[About this task] Give back the full listing as written. No pictures go with it.

== Stored data

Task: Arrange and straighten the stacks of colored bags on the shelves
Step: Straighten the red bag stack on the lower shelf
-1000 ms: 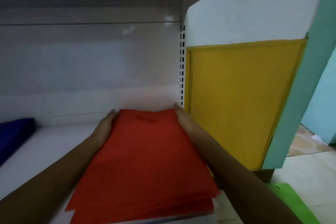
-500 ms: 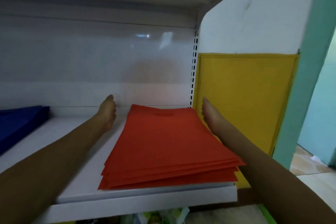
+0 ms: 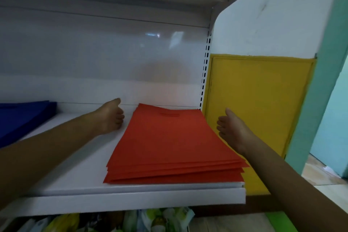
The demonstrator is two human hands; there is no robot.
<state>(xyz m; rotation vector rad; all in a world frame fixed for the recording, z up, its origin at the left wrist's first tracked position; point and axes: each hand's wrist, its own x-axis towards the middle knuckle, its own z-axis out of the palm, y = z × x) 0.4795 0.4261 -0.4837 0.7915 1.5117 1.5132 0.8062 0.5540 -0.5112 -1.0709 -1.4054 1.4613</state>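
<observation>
A stack of flat red bags (image 3: pixel 173 143) lies on the white shelf (image 3: pixel 79 181), at its right end, with its front edges slightly fanned. My left hand (image 3: pixel 110 117) hovers just left of the stack's far corner, fingers loosely curled, thumb up, holding nothing. My right hand (image 3: pixel 231 128) is just right of the stack's right edge, fingers relaxed toward it, thumb raised; whether it touches the bags is unclear. A stack of blue bags (image 3: pixel 20 117) lies at the shelf's far left, partly cut off by the frame.
A white back panel rises behind the shelf, with a perforated upright (image 3: pixel 204 81) at the right. A yellow panel (image 3: pixel 258 111) and a teal wall (image 3: pixel 327 73) stand right of the shelf. Another shelf hangs overhead. Packaged goods (image 3: pixel 150 218) sit below.
Both hands let go of the red stack and moved apart to its sides. The stack now lies on the shelf. The view has pulled back and lowered.
</observation>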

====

[Result of the task]
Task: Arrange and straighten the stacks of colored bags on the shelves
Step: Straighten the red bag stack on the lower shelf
-1000 ms: 
-500 ms: 
+0 ms: 
The demonstrator is two human hands; there is no robot.
<state>(xyz m; rotation vector rad; all in a world frame fixed for the recording, z up, its origin at the left wrist's first tracked position; point and axes: each hand's wrist, its own x-axis towards the middle knuckle, its own z-axis out of the palm, y = z × x) 0.4795 0.4261 -0.4837 0.7915 1.5117 1.5132 0.8062 0.5540 -0.5112 -1.0709 -1.4054 1.4613</state>
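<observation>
A stack of flat red bags (image 3: pixel 173 143) lies on the white shelf (image 3: pixel 79 181), at its right end, with its front edges slightly fanned. My left hand (image 3: pixel 110 117) hovers just left of the stack's far corner, fingers loosely curled, thumb up, holding nothing. My right hand (image 3: pixel 231 128) is just right of the stack's right edge, fingers relaxed toward it, thumb raised; whether it touches the bags is unclear. A stack of blue bags (image 3: pixel 20 117) lies at the shelf's far left, partly cut off by the frame.
A white back panel rises behind the shelf, with a perforated upright (image 3: pixel 204 81) at the right. A yellow panel (image 3: pixel 258 111) and a teal wall (image 3: pixel 327 73) stand right of the shelf. Another shelf hangs overhead. Packaged goods (image 3: pixel 150 218) sit below.
Both hands let go of the red stack and moved apart to its sides. The stack now lies on the shelf. The view has pulled back and lowered.
</observation>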

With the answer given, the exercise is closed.